Gadis itu tergelak renyah, “Lalu kau mau dipanggil, apa? Suamiku... atau Sayangku?”

Sagara menghela napas berat. Gadis itu memang sengaja memanggilnya 'Om' hanya untuk membuat dirinya kesal. Baiklah dia berhenti peduli, batinnya pasrah.

“Kau mau kemana, Om?” Sahara kembali bersuara saat melihat suaminya itu menenteng handuk dipundak.

“Ke neraka.” jawab pria itu tanpa menoleh.

Sahara terkikik geli, dia senang melihat wajah kesal suaminya. Merasa bosan menunggu, dia kembali melihat-lihat isi kamar. Pandangannya tertuju pada figura di atas nakas, foto itu bergambar suaminya yang sedang tersenyum lebar mengenakan toga. Sahara ikut tersenyum melihat senyum pria itu, ini kali pertamanya dia melihat Sagara tersenyum begitu lebar meski hanya dalam sebuah gambar.

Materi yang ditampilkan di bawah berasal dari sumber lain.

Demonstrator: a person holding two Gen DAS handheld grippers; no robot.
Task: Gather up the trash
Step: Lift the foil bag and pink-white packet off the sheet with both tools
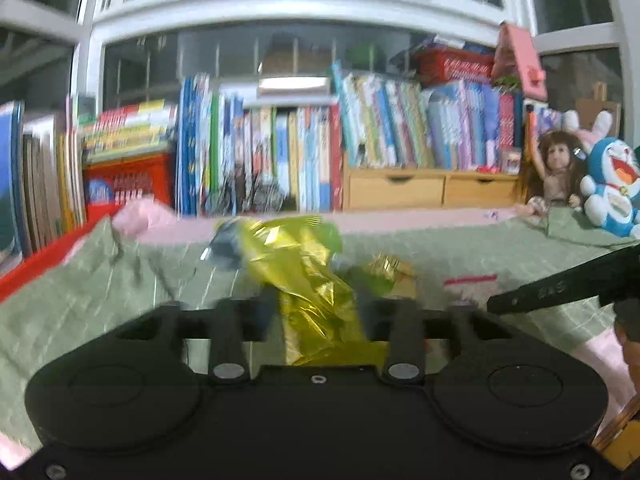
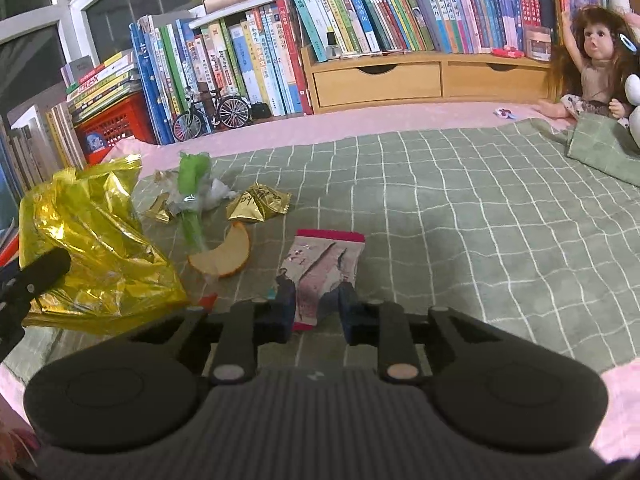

Tangan gadis itu terulur membuka laci nakas, dia hanya iseng melakukannya. Tapi sesuatu membuat dahinya mengernyit, Sahara menatap lekat isi laci tersebut. Sebuah benda kecil menarik perhatiannya, bendal itu berada di atas tumpukan map.

“Apa ini?” dia meraihnya, mulai menelisik.

Kedua bola matanya langsung terbelalak, mulutnya ikut menganga. Sahara mengetahuinya, benda itu. Benda sialan.

“Aaaaakkkk!” dia berteriak dengan tangan sedikit bergetar.

Sagara yang baru beberapa menit melakukan ritual mandi dibuat terkejut oleh teriakan itu. Dia tidak mengambil pusing dengan teriakan Sahara, pria itu menebak pasti bocah itu hanya ingin mengganggu dan membuatnya kesal.

“Om, buka!” Sahara menggedor pintu kamar mandi dengan kencang. Membuat Sagara panik buru-buru melilitkan handuknya. Dia pasrah membuka pintu.

“Apa ini?!” sembur gadis itu berteriak. Ditangannya ada bungkusan kecil, entah apa. Sagara terlalu malas untuk meliriknya.

“Apa?” jadi hanya itu yang keluar dari mulut pria itu.

Sahara melemparkan bungkusan kecil itu pada wajah pria di depannya dan mendarat tepat di kening Sagara yang masih basah oleh tetesan air.

“Sok-sok-an dingin, padahal mesum!” gadis itu menyeru dengan tatapan bengis.

Sagara meraih bungkusan kecil yang masih menempel di keningnya. Matanya membulat sempurna. Alat kontrasepsi sialan ini, darimana gadis itu mendapatkannya?